The pressures of fighting an existential war plus the demands of the public in a democracy have closed off most typical avenues for corruption, forcing a focus on battlefield results and effective supply to the front-line.

Nobody in the Ukrainian military is advocating for military spending for corrupt reasons, but for the country to remain independent in the face of a Russian military invasion.

> Much less than 5-10 years ago, and orders of magnitude less than the Russian military.

Stop with whataboutism, please. My taxes don’t go to the Russian military, so I couldn’t care less.

I didn’t intend it as a whataboutism, but as an indicator of progress. Not all that long ago the Ukrainian and Russian militaries were virtually indistinguishable, with the same doctrine, training, mindsets, and above all levels of corruption. There’s been a ton of work over the past 15-20 years to reform and modernise the Ukrainian military, especially since the war started.

Corruption is intensely damaging, especially in wartime, and shouldn’t be tolerated. That we’re not seeing many cases of corruption despite the intense scrutiny on the Ukrainian armed forces shows that things are both much improved and heading in the right direction.

That said, I’ve now spent enough time countering what was a low-effort throwaway comment from you in the first place, and which felt less like a valid complaint and more like an outdated belief. If you have any substantive evidence of large-scale corruption, worse than comparative forces, and being tolerated and ignored, I’ll re-engage.

> Not all that long ago the Ukrainian and Russian militaries were virtually indistinguishable, with the same doctrine, training, mindsets, and above all levels of corruption.

This just shows you're not frequent in Ukrainian Telegram scene. The situation members of UAF report there is totally different.

> If you have any substantive evidence of large-scale corruption

The political corpse of Yermak is still warm. Umerov has been named in Mindichgate, as well as Firepoint. It's all very fresh and there has been no resolution. I don't know much more evidence of large-scale corruption you want.

What compelled you to write this? It's just a random point having no relationship to what you're replying to. Why have you typed this and pressed "reply"?
Yes, the military is fed by the one thing all cultures have in common - their susceptibility to warrior narcissism - and indeed in the modern age any military is little more than a criminal murder-class protected by a thin line of paper.

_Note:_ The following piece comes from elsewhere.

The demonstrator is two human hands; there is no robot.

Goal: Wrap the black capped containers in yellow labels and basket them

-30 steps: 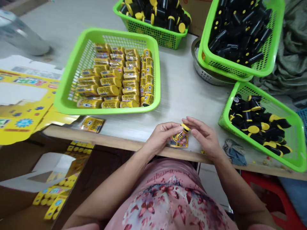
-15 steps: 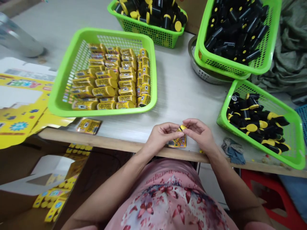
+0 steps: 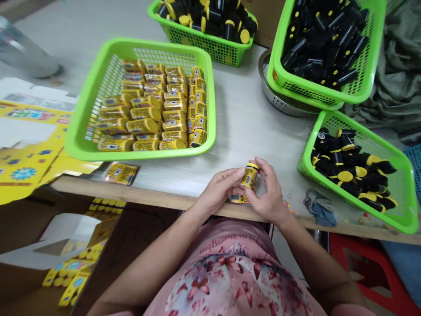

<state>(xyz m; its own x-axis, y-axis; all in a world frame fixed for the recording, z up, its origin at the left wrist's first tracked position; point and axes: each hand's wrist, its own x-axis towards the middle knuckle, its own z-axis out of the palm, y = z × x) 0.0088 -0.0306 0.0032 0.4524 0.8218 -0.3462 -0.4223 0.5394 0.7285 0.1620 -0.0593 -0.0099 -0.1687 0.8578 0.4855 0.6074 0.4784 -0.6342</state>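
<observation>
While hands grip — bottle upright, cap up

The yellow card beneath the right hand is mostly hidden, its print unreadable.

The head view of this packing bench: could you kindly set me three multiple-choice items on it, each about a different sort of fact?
1. Where is the perforated steel bowl?
A) Under a green basket
B) On the red stool
C) In the person's lap

2. What colour is the basket of yellow-wrapped bottles?
A) Red
B) Blue
C) Bright green

3. What is the right hand doing with the small yellow-labelled bottle?
A) Lying flat, away from it
B) Holding it with curled fingers
C) Pushing it along the table

Answers:
1. A, the basket's rim sits over the bowl.
2. C, its rim and mesh are bright green.
3. B, the fingers wrap around the raised bottle.
</observation>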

However, murder is meat. Wars feed people. Not often the 'right' people, but the moment one starts drawing another such thin line about who and who doesn't deserve to be fed, the narcissist demon draws closer and so then, is the warrior devil justified.

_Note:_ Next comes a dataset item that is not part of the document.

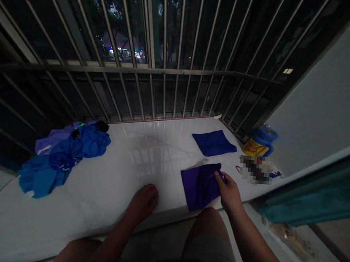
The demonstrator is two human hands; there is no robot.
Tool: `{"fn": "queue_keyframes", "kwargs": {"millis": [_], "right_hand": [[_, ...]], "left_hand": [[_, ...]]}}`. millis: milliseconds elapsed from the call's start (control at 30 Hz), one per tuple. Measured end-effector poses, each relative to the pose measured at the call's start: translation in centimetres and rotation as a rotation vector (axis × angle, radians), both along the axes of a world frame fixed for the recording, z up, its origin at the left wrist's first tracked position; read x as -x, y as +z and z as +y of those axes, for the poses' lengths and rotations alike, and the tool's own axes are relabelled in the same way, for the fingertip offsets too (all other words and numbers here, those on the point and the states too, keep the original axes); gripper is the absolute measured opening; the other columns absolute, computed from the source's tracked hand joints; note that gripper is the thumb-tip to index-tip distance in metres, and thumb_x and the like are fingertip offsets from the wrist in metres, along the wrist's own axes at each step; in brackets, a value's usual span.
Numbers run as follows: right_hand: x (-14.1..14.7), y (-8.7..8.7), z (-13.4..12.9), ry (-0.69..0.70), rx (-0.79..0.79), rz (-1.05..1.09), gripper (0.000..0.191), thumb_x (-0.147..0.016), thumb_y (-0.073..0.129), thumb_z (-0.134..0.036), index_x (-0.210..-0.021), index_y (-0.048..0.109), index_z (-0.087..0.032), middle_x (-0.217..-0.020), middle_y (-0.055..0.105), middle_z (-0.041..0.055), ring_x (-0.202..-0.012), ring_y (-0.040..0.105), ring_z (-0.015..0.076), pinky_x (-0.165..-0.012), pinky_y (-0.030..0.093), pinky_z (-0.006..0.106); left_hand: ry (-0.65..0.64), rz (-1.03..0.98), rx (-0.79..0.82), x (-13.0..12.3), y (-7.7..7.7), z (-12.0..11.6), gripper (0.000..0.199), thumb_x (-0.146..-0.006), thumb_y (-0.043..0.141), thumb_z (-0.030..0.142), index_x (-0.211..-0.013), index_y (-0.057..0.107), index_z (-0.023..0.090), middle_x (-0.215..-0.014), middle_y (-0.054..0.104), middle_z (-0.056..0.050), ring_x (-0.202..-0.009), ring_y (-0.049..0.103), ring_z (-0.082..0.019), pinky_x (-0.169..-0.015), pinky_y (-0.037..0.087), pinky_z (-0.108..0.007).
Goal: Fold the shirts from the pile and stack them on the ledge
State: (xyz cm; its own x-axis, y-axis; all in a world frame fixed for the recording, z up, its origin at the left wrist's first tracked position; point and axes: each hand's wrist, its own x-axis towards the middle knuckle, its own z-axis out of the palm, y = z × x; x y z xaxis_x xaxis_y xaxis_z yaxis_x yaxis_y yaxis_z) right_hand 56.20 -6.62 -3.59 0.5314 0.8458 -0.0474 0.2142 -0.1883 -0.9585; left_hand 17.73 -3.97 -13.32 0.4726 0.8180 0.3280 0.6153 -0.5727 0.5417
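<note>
Between thumb and fingers, my right hand [227, 189] pinches the right edge of a purple folded cloth [199, 186]. This cloth lies near the front edge of the white ledge, its lower part close to my knee. Behind it, a dark blue folded cloth [213, 143] lies flat, apart from it. My left hand [145, 200] rests on the ledge to the left of the purple cloth, fingers loosely bent and apart from the thumb, holding nothing. At the far left is a crumpled pile of blue and purple clothes [68, 149].
The glossy white ledge [107, 190] ends at a window with metal bars [179, 72]. On the right stand a blue and yellow jug [258, 143] with a handle and a blurred-out item [256, 169]. A teal curtain [317, 189] hangs at the right edge.
</note>
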Motion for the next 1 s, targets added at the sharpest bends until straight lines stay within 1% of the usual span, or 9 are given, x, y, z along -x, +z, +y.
{"fn": "queue_keyframes", "kwargs": {"millis": [167,267,367,500,600,700,767,900,1000], "right_hand": [[-3.7,5.0,7.8,0.072,-0.111,0.013,0.064,-0.075,0.084,-0.074,-0.108,0.079,-0.019,-0.092,0.083,0.0081,-0.085,0.077,0.0271,-0.075,0.062,0.037],[-5.9,7.9,12.8,0.157,-0.148,-0.015,0.055,-0.081,0.082,-0.066,-0.108,0.077,-0.019,-0.091,0.083,0.0103,-0.077,0.075,0.0247,-0.071,0.062,0.038],[-8.0,10.4,17.4,0.146,-0.175,-0.085,0.045,-0.092,0.076,-0.057,-0.114,0.075,-0.017,-0.095,0.081,0.0117,-0.077,0.074,0.0228,-0.071,0.061,0.038],[-11.5,12.2,21.2,0.044,-0.161,-0.266,0.032,-0.097,0.072,-0.047,-0.112,0.074,-0.018,-0.097,0.078,0.0083,-0.082,0.072,0.0218,-0.079,0.059,0.043],[-13.9,12.4,21.8,-0.056,-0.113,-0.444,0.023,-0.092,0.079,-0.039,-0.101,0.074,-0.018,-0.099,0.075,0.0113,-0.097,0.072,0.0280,-0.091,0.054,0.050],[-14.5,11.3,20.9,-0.096,-0.091,-0.588,0.018,-0.092,0.077,-0.033,-0.100,0.074,-0.017,-0.109,0.075,0.0190,-0.110,0.071,0.0334,-0.099,0.048,0.055],[-13.1,9.5,19.7,-0.067,-0.099,-0.649,0.017,-0.094,0.072,-0.031,-0.103,0.074,-0.017,-0.115,0.076,0.0231,-0.110,0.071,0.0336,-0.099,0.047,0.054],[-7.5,2.6,15.3,0.075,-0.119,-0.685,0.016,-0.084,0.069,-0.031,-0.095,0.074,-0.020,-0.108,0.079,0.0178,-0.095,0.074,0.0305,-0.092,0.054,0.047],[-2.9,-3.5,9.8,0.285,-0.143,-0.603,0.025,-0.087,0.062,-0.048,-0.092,0.073,-0.025,-0.093,0.082,0.0081,-0.078,0.078,0.0269,-0.074,0.060,0.038]], "left_hand": [[-0.006,-0.031,-0.009,-0.1,0.2,0.1,0.016,-0.104,0.058,0.024,-0.111,0.072,0.025,-0.117,0.075,-0.012,-0.109,0.073,-0.027,-0.100,0.064,-0.044],[0.001,-0.032,-0.016,-0.1,0.3,0.1,0.014,-0.103,0.058,0.021,-0.109,0.070,0.025,-0.115,0.074,-0.011,-0.106,0.073,-0.026,-0.097,0.064,-0.043],[0.009,-0.050,-0.024,-0.1,0.3,0.1,0.014,-0.101,0.059,0.019,-0.108,0.069,0.025,-0.113,0.074,-0.010,-0.103,0.073,-0.026,-0.095,0.065,-0.042],[0.024,-0.076,-0.047,-0.1,0.2,0.2,0.013,-0.101,0.060,0.020,-0.109,0.069,0.026,-0.114,0.075,-0.010,-0.107,0.074,-0.026,-0.097,0.064,-0.041],[0.018,-0.065,-0.028,-0.2,0.5,0.3,0.012,-0.101,0.059,0.020,-0.108,0.067,0.025,-0.112,0.074,-0.009,-0.106,0.073,-0.025,-0.096,0.063,-0.041],[0.021,-0.061,0.007,-0.2,0.9,0.2,0.011,-0.100,0.059,0.019,-0.107,0.067,0.024,-0.110,0.073,-0.009,-0.102,0.071,-0.024,-0.094,0.062,-0.039],[0.025,-0.063,0.031,-0.3,1.0,0.2,0.012,-0.100,0.060,0.018,-0.107,0.067,0.024,-0.110,0.072,-0.009,-0.102,0.070,-0.024,-0.095,0.061,-0.039],[0.053,-0.066,0.057,-0.5,1.0,0.2,0.012,-0.098,0.060,0.019,-0.106,0.068,0.023,-0.109,0.072,-0.009,-0.104,0.070,-0.025,-0.096,0.059,-0.039],[0.062,-0.087,0.063,-0.5,1.0,0.2,0.012,-0.097,0.061,0.020,-0.106,0.069,0.023,-0.109,0.073,-0.009,-0.103,0.070,-0.024,-0.096,0.059,-0.038]]}}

Anti-war rhetoric is unpopular, it is true - but there is more of it out there than most people realize, or else we'd all be ash already. Warrior narcissists are only given the space for such identity by quiet, humble peace-makers. Get louder about making peace and stay proud about it.

I don't know how you can post something this stupid after the Russian invasion of Ukraine.
Well, lets see .. the invasion and destruction of Iraq, the destruction of Libya, Afghanistan, Syria .. the violence in Somalia .. the genocide of Gaza, and now ethnic cleansing in Lebanon.

You can say as many stupid things as you want, until the war crimes are prosecuted, the war criminals will continue to get away with war.

How do you propose to prosecute Vladimir Putin? Will the UK send some unarmed police officers to arrest him?
The only ones who can do anything about their war criminals are the citizens, themselves.

This is also the reason Western war criminals are currently free to continue their heinous blood-shed.

If you want to prosecute their war criminals, you better prosecute yours first, or else the moral cliff upon which you climb is merely a shadow.

Cool. In the meantime though we should do whatever we can to help the Ukrainian military kill as many Russians as possible.